I am not idle now. I am still. This is neither good nor bad. Plus, there is a definitive time limit on my stillness. I have three months to recover from my incident, and then I will back at it, communicating. I do not expect that treatment or soups or writing in a diary can accomplish all that much in three months. That is why I think it is excessive. Either do it right, or don’t do it at all. This is perhaps the mentality behind not reading the news, so maybe I’m wrong.


Mr. Pratt cut my bonus this year. Jim says I need to get over the money. It is not, I cannot stress this enough, it is not about the money. The problem is that he told me so in a copied and pasted email that he used to tell everyone their bonuses were cut. It is not about the money; it’s about the disrespect.


Disrespect! The choice word I hissed at Jim when he dropped off dinner last night. I don’t need meals brought to me, I can make soup. I don’t need meals brought to me, I have eaten plenty of crunchy cereal today. Jim did not deserve that, Jim is very nice.


Fucking disrespect! The choice words I hurled at Mr. Pratt in front of the entire office. I don’t need a bonus every year, I make enough money. I don’t need a bonus every year, but I do need a personalized note. Mr. Pratt did deserve that, Mr. Pratt is a jerk.


I was not allowed to read the incident report, but I hazard it was correct about a few things. I am unwell. I have been for quite a while. And I don’t think work will solve everything or Jim will solve everything or anything will solve everything, but I also think that three months is excessive.


I broke up with Jim when he told me he loved me. It made me uncomfortable, which is precisely what I told him. And Jim, kind Jim, did not mind, he said he loved me all the same. But I did mind, I was uncomfortable, so Jim and I do not meet up for lunch breaks and hold hands, we do not fall asleep together listening to house-hunting shows, we do not make eye contact when we laugh.


I think I might love Jim.


I am very busy now. I stretch, I read, I scroll through the news, I have even made soup. Moreover, I think. I think quite a lot. I’m categorizing things into bad and good, so that going forward I know what to do when I don’t have time to think.


Bad: insulting Jim, swearing at work, flipping a desk at work, throwing one’s shoes at work, yelling in general

Good: soup


I did know these things before, but that’s the problem with moving around all day, it keeps you so reactive that you can very easily forget what is good and what is bad and you end up doing the bad and not having time for the good. Now, I have time, and I am very busy with my thoughts.


I have another appointment tomorrow, and we are going to go over the lists, of bad and good, and of signs that I am not doing well. I have plenty of time so I am always very well prepared for appointments.


Signs I am not doing well:

I really cannot seem to stop eating cereal.
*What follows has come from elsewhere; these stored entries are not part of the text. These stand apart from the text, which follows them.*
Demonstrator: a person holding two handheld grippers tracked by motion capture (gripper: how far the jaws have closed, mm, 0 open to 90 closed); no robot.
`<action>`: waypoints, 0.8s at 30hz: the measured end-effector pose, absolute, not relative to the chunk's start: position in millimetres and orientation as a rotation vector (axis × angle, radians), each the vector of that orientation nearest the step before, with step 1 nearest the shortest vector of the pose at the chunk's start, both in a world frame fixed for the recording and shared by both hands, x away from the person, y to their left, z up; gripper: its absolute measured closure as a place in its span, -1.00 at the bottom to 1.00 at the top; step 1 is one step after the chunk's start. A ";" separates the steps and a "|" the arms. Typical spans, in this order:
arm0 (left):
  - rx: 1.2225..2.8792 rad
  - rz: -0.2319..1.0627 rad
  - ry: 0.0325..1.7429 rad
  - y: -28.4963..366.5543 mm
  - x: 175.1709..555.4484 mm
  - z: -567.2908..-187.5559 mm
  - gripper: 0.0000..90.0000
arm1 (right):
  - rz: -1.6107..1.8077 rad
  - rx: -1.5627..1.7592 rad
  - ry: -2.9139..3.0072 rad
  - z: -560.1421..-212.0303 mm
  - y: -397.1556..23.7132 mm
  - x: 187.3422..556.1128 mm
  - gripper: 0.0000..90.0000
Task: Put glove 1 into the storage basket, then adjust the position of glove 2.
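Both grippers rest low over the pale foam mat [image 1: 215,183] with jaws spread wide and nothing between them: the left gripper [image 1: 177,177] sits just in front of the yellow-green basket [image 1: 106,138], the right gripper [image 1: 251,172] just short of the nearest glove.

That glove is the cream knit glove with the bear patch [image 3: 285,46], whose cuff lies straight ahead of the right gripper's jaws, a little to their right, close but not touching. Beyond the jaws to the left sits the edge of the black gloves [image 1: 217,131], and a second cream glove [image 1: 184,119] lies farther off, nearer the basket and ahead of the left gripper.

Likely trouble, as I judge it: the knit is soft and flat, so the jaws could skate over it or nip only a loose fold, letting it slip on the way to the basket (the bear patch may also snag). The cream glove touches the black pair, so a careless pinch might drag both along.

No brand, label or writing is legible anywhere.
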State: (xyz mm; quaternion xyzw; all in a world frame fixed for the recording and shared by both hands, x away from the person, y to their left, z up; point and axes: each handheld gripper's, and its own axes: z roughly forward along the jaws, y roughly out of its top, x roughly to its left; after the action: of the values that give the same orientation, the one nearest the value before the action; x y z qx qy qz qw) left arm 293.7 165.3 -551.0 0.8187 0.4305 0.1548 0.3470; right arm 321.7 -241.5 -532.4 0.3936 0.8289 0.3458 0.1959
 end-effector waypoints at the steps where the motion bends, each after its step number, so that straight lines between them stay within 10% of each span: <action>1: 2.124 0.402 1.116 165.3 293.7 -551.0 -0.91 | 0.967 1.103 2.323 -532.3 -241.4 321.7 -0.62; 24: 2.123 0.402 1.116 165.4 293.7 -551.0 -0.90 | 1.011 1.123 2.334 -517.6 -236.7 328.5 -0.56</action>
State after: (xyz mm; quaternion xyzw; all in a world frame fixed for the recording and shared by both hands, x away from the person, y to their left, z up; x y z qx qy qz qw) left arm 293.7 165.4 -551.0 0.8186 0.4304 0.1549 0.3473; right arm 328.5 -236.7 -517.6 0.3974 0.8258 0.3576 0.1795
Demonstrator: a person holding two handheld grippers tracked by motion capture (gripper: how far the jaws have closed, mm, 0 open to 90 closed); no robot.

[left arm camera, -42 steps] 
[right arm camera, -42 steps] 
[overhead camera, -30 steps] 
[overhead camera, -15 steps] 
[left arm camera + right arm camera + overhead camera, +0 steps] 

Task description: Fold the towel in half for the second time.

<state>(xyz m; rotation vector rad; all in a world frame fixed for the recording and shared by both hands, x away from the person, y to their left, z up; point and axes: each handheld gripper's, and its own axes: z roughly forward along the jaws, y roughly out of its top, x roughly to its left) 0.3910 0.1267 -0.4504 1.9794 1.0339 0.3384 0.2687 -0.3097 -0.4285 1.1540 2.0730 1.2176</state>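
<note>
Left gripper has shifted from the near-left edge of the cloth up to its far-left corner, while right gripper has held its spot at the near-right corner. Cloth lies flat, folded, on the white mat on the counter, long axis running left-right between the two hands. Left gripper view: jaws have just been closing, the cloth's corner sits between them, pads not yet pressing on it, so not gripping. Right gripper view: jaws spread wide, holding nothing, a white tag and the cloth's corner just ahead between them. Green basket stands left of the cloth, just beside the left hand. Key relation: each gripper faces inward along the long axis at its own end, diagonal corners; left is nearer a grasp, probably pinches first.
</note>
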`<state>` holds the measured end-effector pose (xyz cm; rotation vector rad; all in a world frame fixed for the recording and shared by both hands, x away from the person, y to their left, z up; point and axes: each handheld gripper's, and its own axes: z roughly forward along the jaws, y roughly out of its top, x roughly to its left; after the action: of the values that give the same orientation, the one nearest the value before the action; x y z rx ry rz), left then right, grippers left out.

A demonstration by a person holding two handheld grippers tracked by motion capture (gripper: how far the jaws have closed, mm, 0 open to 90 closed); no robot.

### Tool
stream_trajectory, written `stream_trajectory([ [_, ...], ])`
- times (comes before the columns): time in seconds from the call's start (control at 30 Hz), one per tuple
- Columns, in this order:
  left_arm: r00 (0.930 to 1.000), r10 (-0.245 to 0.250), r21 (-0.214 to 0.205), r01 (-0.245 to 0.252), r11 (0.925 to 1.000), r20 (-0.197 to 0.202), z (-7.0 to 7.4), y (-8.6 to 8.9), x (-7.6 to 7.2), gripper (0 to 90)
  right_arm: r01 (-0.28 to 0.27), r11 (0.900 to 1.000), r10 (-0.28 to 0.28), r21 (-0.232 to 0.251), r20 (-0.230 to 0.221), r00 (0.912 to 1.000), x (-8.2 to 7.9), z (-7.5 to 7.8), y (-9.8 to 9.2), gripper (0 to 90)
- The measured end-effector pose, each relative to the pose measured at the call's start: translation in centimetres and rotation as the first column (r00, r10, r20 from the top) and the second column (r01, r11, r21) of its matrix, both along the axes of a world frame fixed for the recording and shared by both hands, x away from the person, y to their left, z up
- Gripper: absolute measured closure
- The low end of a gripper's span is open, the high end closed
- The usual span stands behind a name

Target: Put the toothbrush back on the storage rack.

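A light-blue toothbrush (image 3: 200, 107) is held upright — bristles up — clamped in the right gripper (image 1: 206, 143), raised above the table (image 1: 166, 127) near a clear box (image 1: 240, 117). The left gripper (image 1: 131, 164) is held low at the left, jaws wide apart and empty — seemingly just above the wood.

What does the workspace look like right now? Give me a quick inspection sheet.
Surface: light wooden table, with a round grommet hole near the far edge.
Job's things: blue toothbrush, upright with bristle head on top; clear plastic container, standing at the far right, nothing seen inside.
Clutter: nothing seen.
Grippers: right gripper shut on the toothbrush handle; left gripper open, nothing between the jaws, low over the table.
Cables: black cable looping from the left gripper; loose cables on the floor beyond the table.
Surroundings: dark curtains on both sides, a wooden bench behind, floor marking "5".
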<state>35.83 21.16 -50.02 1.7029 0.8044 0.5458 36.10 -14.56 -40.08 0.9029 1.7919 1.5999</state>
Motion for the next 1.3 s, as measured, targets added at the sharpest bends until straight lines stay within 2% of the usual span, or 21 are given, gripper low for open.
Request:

I’m actually not sure it’s the crunchiness, I think it might be because really clever cereal companies have spread out the little blueberry flavor bursts so that you always need to get one more. That is very clever but because I have so much time I can search endlessly for the blueberry bursts, and it’s tiresome, but I do it anyway. This is a bad sign.


Also, I find myself unable to sleep. I roll back and forth and my body is looking for something to cling to. I know this means I must miss Jim. It’s posing practical problems, because if I’m too tired in the morning I skip my stretching. If I miss my stretching, I get a little frustrated, and the day is scrapped. I can’t ask Jim to lie in bed with me as a friend, that is not something we can do anymore. But now I cannot sleep. This is a bad sign.